* _PROBLEM TO SOLVE_:
The first line of the entries below, the line containing "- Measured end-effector", and every line between them should be repeated exactly, and nothing else.
START INPUT RECORDS
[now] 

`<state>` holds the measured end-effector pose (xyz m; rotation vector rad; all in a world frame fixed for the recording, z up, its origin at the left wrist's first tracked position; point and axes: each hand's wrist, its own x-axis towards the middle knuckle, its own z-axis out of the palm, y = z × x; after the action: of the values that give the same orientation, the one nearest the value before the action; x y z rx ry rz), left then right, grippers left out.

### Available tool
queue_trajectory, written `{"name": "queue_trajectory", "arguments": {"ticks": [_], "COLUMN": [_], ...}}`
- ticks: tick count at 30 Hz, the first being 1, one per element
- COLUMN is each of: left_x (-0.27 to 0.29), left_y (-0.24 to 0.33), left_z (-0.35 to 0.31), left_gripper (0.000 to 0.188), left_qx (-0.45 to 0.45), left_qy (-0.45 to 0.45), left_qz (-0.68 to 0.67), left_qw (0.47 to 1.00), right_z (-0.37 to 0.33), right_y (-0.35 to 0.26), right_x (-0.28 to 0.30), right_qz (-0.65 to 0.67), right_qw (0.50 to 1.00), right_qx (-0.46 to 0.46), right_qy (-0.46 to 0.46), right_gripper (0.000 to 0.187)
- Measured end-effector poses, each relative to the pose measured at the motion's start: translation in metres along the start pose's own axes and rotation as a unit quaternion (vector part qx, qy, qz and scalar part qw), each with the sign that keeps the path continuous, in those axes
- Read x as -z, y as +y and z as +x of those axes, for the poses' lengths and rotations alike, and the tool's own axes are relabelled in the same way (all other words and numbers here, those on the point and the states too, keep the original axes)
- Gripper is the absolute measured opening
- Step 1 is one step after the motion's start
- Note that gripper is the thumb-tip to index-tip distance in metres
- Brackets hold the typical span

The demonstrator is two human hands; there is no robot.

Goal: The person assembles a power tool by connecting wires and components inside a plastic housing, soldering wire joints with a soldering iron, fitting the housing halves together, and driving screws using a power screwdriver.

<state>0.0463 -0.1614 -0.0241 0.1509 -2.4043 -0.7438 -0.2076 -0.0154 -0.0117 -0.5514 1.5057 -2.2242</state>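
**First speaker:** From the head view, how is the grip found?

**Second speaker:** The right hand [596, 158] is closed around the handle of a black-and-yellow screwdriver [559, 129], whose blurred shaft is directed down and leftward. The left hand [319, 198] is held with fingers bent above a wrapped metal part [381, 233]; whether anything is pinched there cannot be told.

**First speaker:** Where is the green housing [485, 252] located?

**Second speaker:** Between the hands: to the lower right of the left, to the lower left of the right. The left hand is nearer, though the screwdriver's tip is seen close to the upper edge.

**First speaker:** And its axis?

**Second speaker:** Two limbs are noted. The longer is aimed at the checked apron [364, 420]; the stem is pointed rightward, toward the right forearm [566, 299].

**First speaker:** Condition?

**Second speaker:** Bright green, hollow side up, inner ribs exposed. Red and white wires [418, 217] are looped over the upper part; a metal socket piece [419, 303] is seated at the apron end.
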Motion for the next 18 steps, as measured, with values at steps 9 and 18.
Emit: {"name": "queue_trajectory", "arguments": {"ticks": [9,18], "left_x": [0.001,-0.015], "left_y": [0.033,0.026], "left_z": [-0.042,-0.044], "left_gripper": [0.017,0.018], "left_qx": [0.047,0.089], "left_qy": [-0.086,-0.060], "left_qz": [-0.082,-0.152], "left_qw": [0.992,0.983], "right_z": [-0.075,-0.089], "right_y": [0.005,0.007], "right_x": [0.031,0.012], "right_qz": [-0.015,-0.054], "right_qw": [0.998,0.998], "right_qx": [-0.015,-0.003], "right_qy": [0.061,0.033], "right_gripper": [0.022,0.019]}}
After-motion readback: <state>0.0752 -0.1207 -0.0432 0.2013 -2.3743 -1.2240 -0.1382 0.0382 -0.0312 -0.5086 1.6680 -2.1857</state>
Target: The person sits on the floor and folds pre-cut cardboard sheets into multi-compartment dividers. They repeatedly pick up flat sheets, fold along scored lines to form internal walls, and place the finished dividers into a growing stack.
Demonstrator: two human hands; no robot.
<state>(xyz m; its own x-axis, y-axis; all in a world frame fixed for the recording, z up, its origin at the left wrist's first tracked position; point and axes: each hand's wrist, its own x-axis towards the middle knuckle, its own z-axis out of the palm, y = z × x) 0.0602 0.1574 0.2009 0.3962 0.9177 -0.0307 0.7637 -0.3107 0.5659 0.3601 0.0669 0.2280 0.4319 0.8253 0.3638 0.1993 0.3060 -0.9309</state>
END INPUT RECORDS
* _WRITTEN ANSWER_:
[now] 

`<state>` holds the measured end-effector pose (xyz m; rotation vector rad; all in a world frame fixed for the recording, z up, its origin at the left wrist's first tracked position; point and axes: each hand's wrist, its own x-axis towards the middle knuckle, its own z-axis out of the palm, y = z × x; after the action: of the values that give the same orientation, the one nearest the value before the action; x y z rx ry rz), left then right, grippers left out.

### Available tool
queue_trajectory, written `{"name": "queue_trajectory", "arguments": {"ticks": [_], "COLUMN": [_], ...}}`
- ticks: tick count at 30 Hz, the first being 1, one per element
- COLUMN is each of: left_x (-0.27 to 0.29), left_y (-0.24 to 0.33), left_z (-0.35 to 0.31), left_gripper (0.000 to 0.188), left_qx (-0.45 to 0.45), left_qy (-0.45 to 0.45), left_qz (-0.68 to 0.67), left_qw (0.47 to 1.00), right_z (-0.37 to 0.33), right_y (-0.35 to 0.26), right_x (-0.28 to 0.30), right_qz (-0.65 to 0.67), right_qw (0.50 to 1.00), right_qx (-0.46 to 0.46), right_qy (-0.46 to 0.46), right_gripper (0.000 to 0.187)
- Measured end-effector poses, each relative to the pose measured at the motion's start: translation in metres along the start pose's own axes and rotation as a unit quaternion (vector part qx, qy, qz and scalar part qw), each with the sign that keeps the path continuous, in those axes

The response to this exercise is complete.